» **Try it**: Exclude all pictures from your copy of the data below, which should otherwise match exactly.

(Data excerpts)
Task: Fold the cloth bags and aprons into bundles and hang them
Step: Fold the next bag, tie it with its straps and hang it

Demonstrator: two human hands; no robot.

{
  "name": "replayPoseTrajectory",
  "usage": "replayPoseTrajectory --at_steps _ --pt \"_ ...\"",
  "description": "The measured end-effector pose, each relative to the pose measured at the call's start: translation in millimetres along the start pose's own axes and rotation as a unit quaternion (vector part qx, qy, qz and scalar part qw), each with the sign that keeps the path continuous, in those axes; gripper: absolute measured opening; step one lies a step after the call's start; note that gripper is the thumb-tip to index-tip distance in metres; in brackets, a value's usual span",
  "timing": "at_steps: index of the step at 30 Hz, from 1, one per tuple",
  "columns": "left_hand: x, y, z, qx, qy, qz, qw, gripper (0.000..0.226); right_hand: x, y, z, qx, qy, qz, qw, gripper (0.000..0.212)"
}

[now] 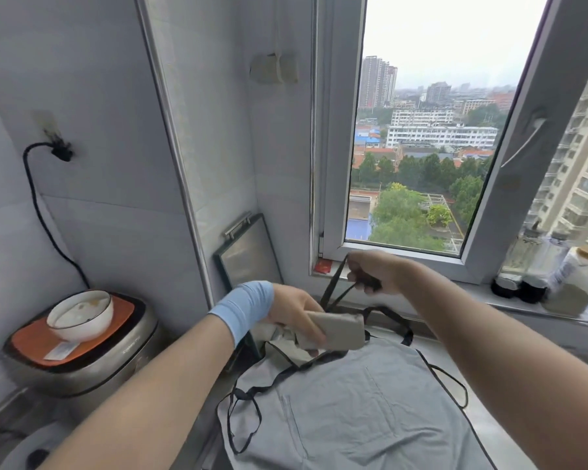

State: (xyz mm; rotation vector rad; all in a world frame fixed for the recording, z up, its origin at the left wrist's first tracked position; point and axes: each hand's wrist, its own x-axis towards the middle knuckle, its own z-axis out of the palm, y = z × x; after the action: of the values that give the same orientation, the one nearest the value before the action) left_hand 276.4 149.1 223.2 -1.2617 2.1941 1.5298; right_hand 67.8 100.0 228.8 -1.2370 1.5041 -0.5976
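A grey apron [347,412] with black edging lies spread on the counter below both hands. Above its top edge, the left hand [294,313] grips a folded beige cloth bag [336,330], fingers wrapped around the bundle. The right hand [375,271], just above, pinches the bag's dark straps [333,290] taut between closed fingers.

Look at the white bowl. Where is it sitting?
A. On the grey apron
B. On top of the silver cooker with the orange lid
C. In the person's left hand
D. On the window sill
B: the white bowl rests on the orange top of the silver cooker at the left, well away from the grey apron and the left hand, which grips a folded beige bundle.
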Motion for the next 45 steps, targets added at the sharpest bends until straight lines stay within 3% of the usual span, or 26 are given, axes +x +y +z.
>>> replayPoseTrajectory --at_steps 2,4,9,12,14,16,20,23,25,29,34,39,42,45 --pt "12 -6 8 0.127 0.062 -0.076 0.987 0.035 -9 -19 -3 0.0 -0.013 -0.03 0.999 0.026" --pt "23 -15 14 0.134 0.122 -0.104 0.978 0.034 -21 -33 -1 -0.003 -0.034 -0.057 0.998 0.027" --pt "31 -39 9 -0.059 0.235 -0.106 0.965 0.034 -37 -36 14 -0.008 -0.111 -0.105 0.988 0.028" --pt "32 -56 -2 -0.207 0.375 -0.078 0.9 0.035 -36 -14 18 0.12 -0.244 -0.092 0.958 0.024" --pt "27 -60 -10 -0.342 0.401 0.002 0.85 0.035 -34 10 23 0.212 -0.322 -0.054 0.921 0.019" --pt "20 -58 -16 -0.378 0.396 0.058 0.835 0.026 -27 35 31 0.285 -0.334 -0.009 0.898 0.015" --pt "7 -38 -12 -0.321 0.326 0.085 0.885 0.026 -10 61 38 0.325 -0.27 0.078 0.903 0.014" --pt "11 -42 -7 -0.144 0.24 0.1 0.955 0.042 0 67 33 0.228 -0.224 0.122 0.94 0.015" --pt "16 -41 -2 -0.03 0.226 0.071 0.971 0.045 7 68 28 0.145 -0.209 0.136 0.958 0.017" --pt "30 -30 12 0.088 0.228 0.03 0.969 0.041 5 55 29 -0.054 -0.175 0.124 0.975 0.019" --pt "50 -31 29 0.227 0.264 -0.006 0.937 0.018 2 51 44 -0.248 -0.029 0.032 0.968 0.026" --pt "78 -47 50 0.271 0.284 -0.037 0.919 0.011 -1 82 58 -0.288 0.01 -0.031 0.957 0.021" --pt "98 -61 76 0.24 0.277 -0.036 0.93 0.004 4 120 62 -0.334 0.029 -0.067 0.94 0.018" --pt "124 -79 107 0.191 0.251 -0.03 0.948 0.017 14 171 70 -0.332 0.053 -0.096 0.937 0.013"
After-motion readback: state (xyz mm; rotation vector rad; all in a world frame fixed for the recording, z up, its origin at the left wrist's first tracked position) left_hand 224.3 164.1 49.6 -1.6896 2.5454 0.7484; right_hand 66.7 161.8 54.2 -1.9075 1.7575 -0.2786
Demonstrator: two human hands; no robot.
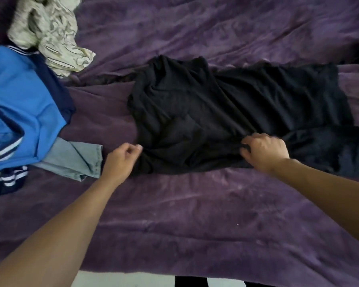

» **Result**:
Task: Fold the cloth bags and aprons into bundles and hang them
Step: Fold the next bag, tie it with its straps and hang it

Demonstrator: two human hands; no robot.

{
  "name": "replayPoseTrajectory",
  "usage": "replayPoseTrajectory --at_steps _ --pt \"_ ...\"",
  "description": "The measured end-effector pose, each relative to the pose measured at the call's start: translation in millimetres along the start pose's own axes and rotation as a unit quaternion (vector part qx, qy, qz and scalar part qw), each with the sign that keeps the path continuous, in those axes; gripper: absolute measured opening; step one lies a step after the call's start; note that gripper is the thumb-tip to index-tip distance in metres; in brackets, a value's usual span",
  "timing": "at_steps: index of the step at 30 Hz, from 1, one per tuple",
  "columns": "left_hand: x, y, z, qx, qy, qz, qw, gripper (0.000..0.226); right_hand: x, y, z, qx, qy, qz, qw, gripper (0.000..0.212)"
}

[now] 

State: (xyz mm; rotation vector rad; all in a world frame fixed for the recording, z up, its origin at the left wrist's first tracked position; point and axes: each hand's wrist, its own x-axis towards the middle knuckle, its own z-axis out of the palm, y = z × x; after the action: of the values that give the same orientation, the one nearest the value before the action) left_hand 276.4 149.1 223.2 -1.2617 2.1941 1.5298; right_hand 67.8 100.0 228.8 -1.2370 1.5041 -0.5976
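A grey apron [347,412] with black edging lies spread on the counter below both hands. Above its top edge, the left hand [294,313] grips a folded beige cloth bag [336,330], fingers wrapped around the bundle. The right hand [375,271], just above, pinches the bag's dark straps [333,290] taut between closed fingers.

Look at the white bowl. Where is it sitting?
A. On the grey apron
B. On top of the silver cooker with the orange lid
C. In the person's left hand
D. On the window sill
B: the white bowl rests on the orange top of the silver cooker at the left, well away from the grey apron and the left hand, which grips a folded beige bundle.
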Motion for the next 45 steps, targets added at the sharpest bends until straight lines stay within 3% of the usual span, or 26 are given, axes +x +y +z.
>>> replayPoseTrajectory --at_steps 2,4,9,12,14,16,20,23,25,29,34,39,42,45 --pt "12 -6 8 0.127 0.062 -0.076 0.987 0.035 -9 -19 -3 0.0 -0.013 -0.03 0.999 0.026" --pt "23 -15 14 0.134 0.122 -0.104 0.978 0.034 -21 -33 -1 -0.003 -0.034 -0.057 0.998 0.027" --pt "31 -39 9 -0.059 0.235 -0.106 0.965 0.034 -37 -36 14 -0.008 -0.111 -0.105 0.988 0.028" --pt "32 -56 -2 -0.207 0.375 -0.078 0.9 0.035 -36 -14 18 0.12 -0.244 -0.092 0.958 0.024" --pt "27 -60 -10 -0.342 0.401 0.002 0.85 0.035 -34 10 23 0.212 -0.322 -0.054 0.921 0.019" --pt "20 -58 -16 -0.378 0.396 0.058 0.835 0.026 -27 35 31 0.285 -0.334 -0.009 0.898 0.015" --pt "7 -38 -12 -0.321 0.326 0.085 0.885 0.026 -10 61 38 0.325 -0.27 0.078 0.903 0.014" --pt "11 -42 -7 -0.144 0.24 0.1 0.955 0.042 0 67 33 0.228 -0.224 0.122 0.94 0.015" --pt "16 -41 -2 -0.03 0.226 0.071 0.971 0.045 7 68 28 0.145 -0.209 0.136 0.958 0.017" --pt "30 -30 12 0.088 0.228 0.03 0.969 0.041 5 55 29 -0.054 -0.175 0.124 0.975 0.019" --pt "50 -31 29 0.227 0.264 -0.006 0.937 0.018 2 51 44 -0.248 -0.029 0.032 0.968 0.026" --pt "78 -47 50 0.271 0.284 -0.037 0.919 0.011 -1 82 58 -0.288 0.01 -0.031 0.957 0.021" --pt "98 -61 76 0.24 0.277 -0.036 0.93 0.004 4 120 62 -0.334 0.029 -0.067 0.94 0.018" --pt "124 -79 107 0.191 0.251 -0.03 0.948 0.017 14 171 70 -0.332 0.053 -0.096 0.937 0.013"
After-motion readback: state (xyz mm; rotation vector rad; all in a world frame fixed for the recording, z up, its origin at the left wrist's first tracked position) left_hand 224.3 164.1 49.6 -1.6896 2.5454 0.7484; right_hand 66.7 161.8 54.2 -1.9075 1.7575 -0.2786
Demonstrator: two human hands; no robot.

The answer to this exercise has been fully stated.